:: What the exercise asks ::
Scan the records beneath this line for the line holding "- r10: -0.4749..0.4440" and the line holding "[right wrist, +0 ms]", then transcribe exactly those two and all lines between.

—————

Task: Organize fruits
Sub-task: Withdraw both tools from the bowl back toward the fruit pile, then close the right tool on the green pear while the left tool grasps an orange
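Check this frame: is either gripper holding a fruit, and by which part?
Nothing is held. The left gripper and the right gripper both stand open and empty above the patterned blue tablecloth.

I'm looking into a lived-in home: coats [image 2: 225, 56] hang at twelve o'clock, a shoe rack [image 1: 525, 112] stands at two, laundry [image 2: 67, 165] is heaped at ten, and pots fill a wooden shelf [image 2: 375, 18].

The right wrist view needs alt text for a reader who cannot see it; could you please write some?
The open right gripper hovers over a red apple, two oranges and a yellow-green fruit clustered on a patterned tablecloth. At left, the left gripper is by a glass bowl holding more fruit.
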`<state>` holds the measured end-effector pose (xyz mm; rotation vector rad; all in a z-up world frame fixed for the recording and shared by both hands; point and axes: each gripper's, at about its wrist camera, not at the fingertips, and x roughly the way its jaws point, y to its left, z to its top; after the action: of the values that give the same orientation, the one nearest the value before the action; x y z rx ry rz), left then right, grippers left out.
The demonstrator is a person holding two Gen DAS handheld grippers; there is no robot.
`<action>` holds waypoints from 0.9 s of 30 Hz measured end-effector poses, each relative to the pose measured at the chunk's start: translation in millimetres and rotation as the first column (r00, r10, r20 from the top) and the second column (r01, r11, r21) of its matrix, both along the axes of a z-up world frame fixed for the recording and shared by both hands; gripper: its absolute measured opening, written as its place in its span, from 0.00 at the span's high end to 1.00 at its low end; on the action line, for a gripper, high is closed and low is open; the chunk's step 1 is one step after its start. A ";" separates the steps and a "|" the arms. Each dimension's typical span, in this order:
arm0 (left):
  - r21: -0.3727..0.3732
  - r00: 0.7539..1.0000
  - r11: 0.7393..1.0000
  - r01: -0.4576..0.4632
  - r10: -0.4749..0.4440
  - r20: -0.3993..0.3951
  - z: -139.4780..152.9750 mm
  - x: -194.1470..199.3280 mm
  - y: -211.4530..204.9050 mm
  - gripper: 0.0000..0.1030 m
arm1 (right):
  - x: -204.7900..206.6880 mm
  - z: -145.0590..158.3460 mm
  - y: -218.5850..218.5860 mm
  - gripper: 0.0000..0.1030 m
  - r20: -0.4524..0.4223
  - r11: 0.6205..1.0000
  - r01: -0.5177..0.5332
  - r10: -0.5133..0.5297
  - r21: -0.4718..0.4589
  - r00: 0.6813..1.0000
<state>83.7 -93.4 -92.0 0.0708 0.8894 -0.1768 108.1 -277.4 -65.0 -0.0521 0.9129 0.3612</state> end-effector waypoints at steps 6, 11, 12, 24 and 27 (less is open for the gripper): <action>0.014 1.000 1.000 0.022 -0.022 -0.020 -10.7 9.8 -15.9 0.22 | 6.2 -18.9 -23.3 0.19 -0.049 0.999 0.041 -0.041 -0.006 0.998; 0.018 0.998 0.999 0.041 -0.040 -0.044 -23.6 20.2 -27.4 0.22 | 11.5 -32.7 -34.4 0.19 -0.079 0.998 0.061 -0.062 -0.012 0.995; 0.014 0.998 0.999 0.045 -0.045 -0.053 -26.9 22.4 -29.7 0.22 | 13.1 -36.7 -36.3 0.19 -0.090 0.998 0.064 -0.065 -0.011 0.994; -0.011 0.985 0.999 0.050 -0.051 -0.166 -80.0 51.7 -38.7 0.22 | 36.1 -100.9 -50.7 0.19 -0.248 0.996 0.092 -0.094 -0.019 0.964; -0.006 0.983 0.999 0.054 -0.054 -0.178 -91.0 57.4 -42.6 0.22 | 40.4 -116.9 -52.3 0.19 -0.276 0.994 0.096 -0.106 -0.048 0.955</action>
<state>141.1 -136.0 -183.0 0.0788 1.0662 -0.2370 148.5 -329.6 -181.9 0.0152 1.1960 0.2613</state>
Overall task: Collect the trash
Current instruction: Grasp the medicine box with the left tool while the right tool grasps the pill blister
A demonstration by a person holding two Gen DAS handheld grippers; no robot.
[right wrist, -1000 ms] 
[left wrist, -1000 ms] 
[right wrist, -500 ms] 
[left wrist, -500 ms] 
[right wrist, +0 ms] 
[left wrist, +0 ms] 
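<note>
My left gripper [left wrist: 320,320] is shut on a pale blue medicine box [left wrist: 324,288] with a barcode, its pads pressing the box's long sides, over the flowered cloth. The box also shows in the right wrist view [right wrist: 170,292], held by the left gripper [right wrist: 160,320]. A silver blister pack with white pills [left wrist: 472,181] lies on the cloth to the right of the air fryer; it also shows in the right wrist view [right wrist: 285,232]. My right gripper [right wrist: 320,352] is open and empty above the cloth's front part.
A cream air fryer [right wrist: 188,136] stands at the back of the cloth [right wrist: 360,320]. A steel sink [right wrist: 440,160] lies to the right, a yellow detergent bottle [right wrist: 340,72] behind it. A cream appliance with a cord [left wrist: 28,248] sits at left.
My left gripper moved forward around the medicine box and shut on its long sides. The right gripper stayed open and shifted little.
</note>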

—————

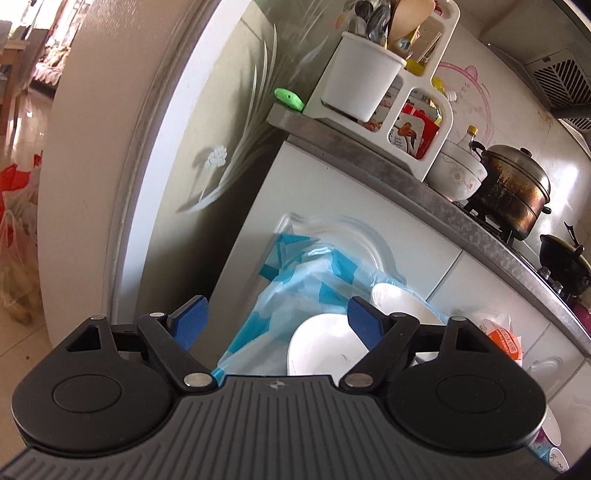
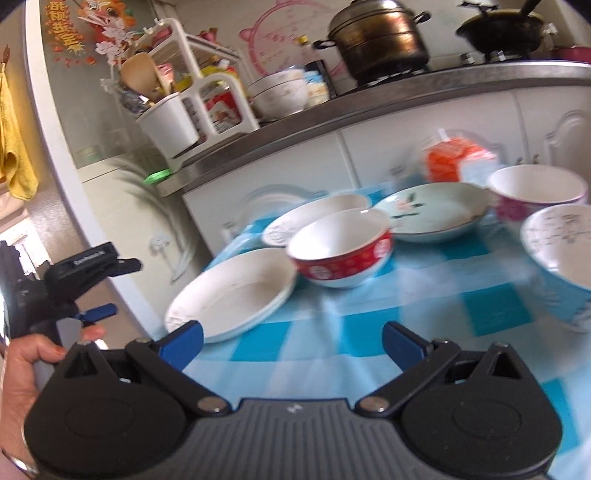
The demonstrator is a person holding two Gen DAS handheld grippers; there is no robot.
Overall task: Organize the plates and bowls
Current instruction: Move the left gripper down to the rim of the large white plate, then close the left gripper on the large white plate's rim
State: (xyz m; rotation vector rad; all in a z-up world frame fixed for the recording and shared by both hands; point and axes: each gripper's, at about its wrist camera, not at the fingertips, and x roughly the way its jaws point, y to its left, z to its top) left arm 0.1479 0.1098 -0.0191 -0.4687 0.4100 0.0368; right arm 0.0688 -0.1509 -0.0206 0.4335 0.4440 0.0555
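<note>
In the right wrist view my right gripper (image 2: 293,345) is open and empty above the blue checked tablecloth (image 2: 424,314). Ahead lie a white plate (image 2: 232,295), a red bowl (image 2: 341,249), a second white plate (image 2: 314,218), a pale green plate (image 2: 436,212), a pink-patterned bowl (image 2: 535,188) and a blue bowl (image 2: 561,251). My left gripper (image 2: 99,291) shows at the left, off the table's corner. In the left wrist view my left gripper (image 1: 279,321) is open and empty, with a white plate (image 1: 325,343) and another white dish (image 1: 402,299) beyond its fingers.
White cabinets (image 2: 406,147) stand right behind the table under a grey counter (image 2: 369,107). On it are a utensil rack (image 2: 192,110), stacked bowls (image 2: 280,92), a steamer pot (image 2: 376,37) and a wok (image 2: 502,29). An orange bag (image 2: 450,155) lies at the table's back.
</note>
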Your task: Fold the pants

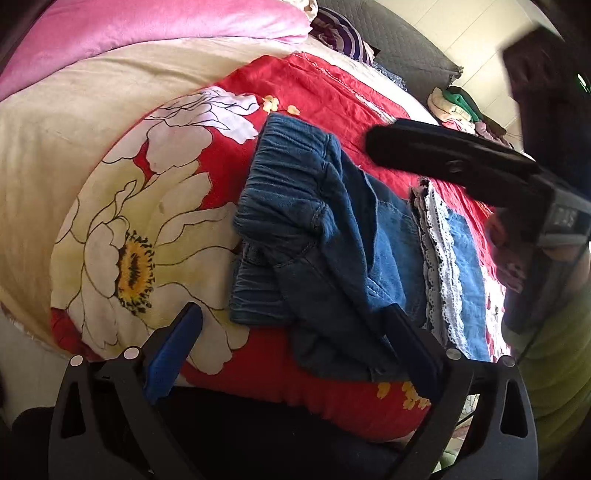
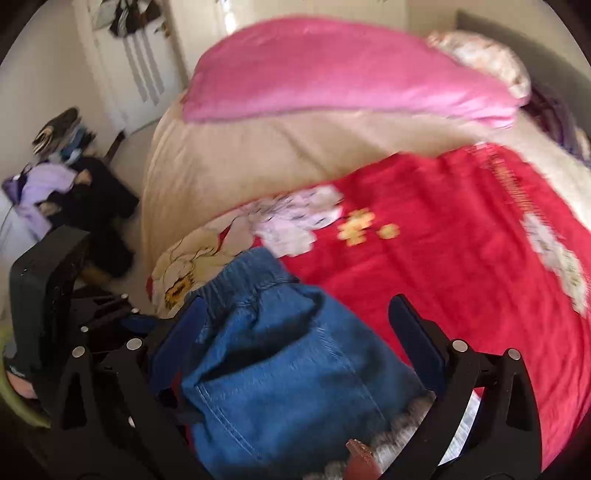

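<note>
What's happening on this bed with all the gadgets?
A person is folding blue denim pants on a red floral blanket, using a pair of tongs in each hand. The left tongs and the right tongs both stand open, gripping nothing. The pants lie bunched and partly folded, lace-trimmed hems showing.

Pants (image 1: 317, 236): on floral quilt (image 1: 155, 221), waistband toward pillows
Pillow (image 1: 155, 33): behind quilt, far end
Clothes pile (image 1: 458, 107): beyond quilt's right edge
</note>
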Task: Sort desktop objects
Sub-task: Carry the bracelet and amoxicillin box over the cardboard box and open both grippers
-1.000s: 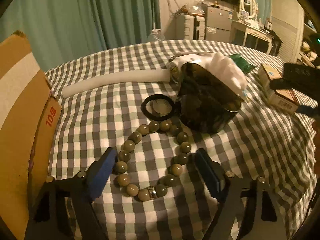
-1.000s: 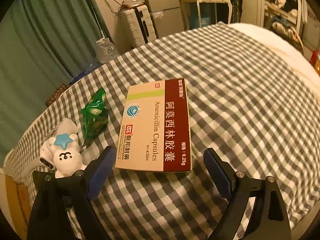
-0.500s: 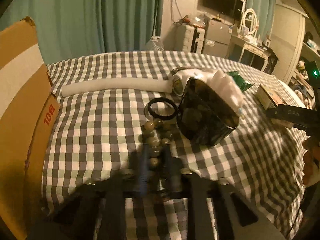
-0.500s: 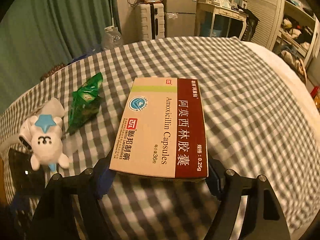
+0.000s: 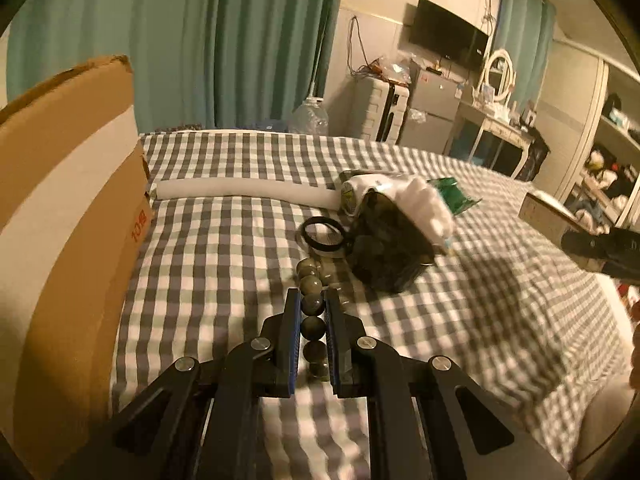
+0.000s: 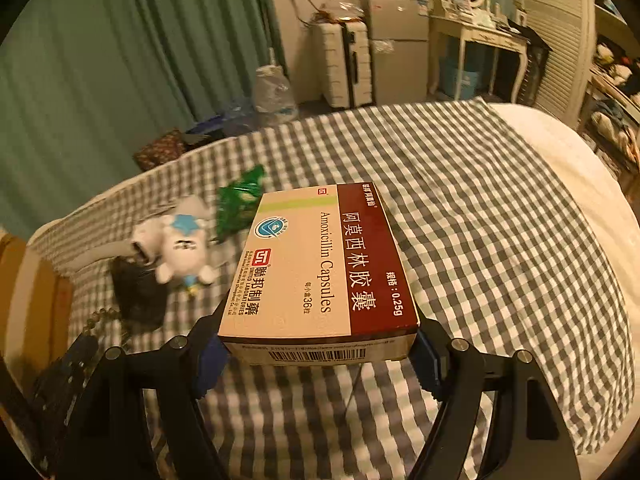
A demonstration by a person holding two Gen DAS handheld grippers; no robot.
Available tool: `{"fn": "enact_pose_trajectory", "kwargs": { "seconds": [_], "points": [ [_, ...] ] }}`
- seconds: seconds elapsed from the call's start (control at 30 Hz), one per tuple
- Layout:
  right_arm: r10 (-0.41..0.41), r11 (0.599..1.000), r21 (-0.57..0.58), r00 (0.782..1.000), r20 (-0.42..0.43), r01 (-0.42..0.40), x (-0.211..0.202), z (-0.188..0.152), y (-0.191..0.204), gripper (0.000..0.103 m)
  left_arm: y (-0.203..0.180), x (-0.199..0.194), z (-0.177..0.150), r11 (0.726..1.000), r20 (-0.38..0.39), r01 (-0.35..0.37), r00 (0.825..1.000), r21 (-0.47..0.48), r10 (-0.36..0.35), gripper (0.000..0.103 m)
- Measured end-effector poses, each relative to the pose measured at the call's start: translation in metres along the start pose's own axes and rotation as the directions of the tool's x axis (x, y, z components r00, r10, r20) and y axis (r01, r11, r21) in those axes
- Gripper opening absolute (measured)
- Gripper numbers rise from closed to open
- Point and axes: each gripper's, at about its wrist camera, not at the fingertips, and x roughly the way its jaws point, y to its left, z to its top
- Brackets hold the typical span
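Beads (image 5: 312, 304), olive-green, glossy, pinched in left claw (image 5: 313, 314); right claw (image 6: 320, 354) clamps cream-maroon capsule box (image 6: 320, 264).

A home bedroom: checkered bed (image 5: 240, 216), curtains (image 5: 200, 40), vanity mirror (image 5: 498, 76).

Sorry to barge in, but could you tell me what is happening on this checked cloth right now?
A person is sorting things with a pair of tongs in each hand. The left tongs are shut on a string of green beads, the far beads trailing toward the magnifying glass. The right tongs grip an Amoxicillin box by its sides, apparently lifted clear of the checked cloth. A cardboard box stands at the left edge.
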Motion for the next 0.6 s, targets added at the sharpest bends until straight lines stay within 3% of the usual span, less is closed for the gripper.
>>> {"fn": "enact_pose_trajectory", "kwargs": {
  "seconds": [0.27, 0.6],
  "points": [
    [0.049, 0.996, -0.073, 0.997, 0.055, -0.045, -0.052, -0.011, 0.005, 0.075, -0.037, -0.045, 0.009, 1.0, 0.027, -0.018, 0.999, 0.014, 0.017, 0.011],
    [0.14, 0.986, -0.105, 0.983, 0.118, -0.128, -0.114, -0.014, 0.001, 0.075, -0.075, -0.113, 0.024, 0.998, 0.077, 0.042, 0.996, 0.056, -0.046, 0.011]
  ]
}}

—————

:: Answer to the exercise ::
  - r10: -0.4749..0.4440
  - r20: -0.3993..0.3951
  - z: -139.4780..152.9750 mm
  - x: -194.1470..199.3280 mm
  - y: -211.4530..204.9050 mm
  - gripper: 0.0000..0.1030 m
arm1 (right):
  - x: -204.7900..206.6880 mm
  - z: -145.0590..158.3460 mm
  - y: -218.5850..218.5860 mm
  - gripper: 0.0000..0.1030 m
  - r20: -0.4524..0.4223
  - r11: 0.6205..1.0000
  - r01: -0.5177..0.5332
  - r10: -0.5133..0.5297
  - r21: -0.4718..0.4589
  - r00: 0.6813..1.0000
<state>83.7 -93.4 -92.0 0.0708 0.8894 -0.1768 108.1 -277.4 -65.0 -0.0521 0.9129 0.3612</state> end-effector waypoints at steps 6, 11, 12, 24 and 27 (less is open for the gripper): <action>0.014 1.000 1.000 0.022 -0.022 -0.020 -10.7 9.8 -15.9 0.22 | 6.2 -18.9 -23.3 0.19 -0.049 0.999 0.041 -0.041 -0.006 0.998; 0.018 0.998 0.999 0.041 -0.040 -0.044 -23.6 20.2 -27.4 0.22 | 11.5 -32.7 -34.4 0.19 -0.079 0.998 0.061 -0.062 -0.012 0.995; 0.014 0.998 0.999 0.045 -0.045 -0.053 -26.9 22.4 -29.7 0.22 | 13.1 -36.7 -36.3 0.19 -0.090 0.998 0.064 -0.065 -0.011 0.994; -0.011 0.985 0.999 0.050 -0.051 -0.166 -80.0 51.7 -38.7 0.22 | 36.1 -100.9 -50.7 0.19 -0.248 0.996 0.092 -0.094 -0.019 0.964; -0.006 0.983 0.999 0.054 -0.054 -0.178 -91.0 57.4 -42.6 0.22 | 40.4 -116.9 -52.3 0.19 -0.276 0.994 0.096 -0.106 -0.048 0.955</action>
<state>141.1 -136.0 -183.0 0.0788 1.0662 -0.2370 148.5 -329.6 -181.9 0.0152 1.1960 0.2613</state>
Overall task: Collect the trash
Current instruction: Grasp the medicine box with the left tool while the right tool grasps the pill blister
A demonstration by a person holding two Gen DAS handheld grippers; no robot.
[right wrist, -1000 ms] 
[left wrist, -1000 ms] 
[right wrist, -500 ms] 
[left wrist, -500 ms] 
[right wrist, +0 ms] 

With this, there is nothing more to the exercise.